> [AIM OF THE TASK]: Go through the records below and show every line with the string "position".

> [PROVIDED MATERIAL]:
Segment Open
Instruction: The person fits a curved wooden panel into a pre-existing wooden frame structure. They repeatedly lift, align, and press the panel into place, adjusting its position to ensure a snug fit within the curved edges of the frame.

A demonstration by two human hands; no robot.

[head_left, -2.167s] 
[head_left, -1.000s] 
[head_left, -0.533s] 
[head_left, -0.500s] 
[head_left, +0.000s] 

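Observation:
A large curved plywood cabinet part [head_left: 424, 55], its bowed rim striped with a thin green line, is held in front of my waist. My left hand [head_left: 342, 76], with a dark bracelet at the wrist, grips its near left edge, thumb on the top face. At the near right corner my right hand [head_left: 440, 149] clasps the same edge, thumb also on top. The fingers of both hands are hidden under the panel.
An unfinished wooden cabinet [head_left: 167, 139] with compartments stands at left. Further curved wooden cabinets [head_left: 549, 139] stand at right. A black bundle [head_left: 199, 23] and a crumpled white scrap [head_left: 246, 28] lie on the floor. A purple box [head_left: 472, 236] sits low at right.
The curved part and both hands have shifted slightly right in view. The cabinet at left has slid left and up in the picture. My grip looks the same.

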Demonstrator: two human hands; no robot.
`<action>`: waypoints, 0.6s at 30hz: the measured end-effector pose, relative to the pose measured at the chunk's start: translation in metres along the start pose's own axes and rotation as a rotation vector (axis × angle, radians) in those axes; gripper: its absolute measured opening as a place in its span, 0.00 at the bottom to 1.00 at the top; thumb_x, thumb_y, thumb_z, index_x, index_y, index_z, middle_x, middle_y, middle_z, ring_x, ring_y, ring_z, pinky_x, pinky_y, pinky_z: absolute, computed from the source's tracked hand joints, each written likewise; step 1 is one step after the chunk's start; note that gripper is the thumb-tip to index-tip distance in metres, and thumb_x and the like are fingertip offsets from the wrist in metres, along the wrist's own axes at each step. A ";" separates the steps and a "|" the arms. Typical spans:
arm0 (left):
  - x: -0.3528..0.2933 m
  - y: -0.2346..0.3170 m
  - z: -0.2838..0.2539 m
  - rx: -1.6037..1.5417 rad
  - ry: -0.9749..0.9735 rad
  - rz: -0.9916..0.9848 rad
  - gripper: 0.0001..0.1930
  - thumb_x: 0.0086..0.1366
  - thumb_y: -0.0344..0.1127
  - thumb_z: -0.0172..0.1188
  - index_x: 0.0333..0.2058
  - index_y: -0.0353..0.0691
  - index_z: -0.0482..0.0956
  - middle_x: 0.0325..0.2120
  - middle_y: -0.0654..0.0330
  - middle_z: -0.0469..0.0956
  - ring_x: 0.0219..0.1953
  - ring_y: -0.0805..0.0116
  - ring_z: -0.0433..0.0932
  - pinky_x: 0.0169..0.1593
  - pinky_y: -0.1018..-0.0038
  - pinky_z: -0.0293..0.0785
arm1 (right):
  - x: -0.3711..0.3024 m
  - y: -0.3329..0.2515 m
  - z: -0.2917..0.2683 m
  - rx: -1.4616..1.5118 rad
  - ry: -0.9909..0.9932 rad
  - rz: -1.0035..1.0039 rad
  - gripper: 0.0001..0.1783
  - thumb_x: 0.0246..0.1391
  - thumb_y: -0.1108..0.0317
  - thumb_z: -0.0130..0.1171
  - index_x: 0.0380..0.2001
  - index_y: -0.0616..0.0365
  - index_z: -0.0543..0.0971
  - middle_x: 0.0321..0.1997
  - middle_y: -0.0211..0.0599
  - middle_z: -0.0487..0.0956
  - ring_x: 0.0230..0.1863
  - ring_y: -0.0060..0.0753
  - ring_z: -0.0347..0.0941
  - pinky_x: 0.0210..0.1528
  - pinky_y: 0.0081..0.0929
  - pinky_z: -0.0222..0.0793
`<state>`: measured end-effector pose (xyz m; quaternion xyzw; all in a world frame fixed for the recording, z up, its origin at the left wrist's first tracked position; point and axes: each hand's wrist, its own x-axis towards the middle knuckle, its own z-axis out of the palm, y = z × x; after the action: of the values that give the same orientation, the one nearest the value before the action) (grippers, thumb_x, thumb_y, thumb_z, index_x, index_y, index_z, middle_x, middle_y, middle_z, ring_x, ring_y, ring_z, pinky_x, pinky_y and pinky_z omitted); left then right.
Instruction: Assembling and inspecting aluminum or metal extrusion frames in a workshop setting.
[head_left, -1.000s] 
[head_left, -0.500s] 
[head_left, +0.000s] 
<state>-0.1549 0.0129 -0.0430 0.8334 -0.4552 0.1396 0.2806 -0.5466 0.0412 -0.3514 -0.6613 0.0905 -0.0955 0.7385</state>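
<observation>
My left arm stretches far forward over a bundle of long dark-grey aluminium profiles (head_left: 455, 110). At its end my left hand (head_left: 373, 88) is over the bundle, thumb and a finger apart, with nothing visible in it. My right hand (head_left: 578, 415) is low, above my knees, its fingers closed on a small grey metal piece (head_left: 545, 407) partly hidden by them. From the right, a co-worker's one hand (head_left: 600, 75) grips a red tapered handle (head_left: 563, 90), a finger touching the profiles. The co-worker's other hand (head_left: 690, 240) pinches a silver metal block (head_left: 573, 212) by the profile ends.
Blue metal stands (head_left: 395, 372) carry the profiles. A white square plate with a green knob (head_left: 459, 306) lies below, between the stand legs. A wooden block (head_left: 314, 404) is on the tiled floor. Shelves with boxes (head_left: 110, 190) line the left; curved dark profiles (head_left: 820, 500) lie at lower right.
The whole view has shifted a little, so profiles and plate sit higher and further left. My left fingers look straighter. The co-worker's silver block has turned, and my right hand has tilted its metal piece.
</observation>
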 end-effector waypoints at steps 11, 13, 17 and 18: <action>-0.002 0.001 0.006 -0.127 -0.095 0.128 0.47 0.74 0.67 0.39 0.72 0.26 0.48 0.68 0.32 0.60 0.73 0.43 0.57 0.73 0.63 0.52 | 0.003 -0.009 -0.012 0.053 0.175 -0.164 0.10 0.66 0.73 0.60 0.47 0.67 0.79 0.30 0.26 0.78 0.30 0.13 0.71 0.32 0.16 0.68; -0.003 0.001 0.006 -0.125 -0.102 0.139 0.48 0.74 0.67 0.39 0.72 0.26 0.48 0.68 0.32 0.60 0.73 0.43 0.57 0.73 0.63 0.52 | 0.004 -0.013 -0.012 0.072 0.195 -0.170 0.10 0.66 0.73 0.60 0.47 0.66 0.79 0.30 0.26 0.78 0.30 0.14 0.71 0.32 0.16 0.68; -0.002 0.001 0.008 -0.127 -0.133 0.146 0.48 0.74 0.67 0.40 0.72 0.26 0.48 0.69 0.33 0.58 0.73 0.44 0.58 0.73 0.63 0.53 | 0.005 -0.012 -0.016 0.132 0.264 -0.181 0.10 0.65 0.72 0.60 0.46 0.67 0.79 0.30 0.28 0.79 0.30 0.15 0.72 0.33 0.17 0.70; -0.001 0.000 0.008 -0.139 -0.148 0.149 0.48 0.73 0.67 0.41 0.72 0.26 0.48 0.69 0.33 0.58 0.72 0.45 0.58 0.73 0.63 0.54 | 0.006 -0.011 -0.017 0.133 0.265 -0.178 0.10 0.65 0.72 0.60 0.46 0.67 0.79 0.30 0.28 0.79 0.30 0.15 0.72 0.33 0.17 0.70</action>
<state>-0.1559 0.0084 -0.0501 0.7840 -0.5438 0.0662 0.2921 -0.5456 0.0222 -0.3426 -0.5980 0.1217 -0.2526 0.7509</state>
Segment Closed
> [REPLY TO THE TASK]:
Instruction: The person fits a curved wooden panel into a pre-existing wooden frame structure. They repeatedly lift, align, and press the panel into place, adjusting its position to ensure a snug fit within the curved edges of the frame.
`<state>`: measured end-effector pose (xyz m; quaternion xyzw; all in a world frame fixed for the recording, z up, its origin at the left wrist's first tracked position; point and axes: each hand's wrist, its own x-axis towards the middle knuckle, its own z-axis out of the palm, y = z × x; after the action: of the values that give the same orientation, the one nearest the value before the action) (grippers, thumb_x, thumb_y, thumb_z, index_x, index_y, index_z, middle_x, middle_y, middle_z, ring_x, ring_y, ring_z, pinky_x, pinky_y and pinky_z omitted); left then right.

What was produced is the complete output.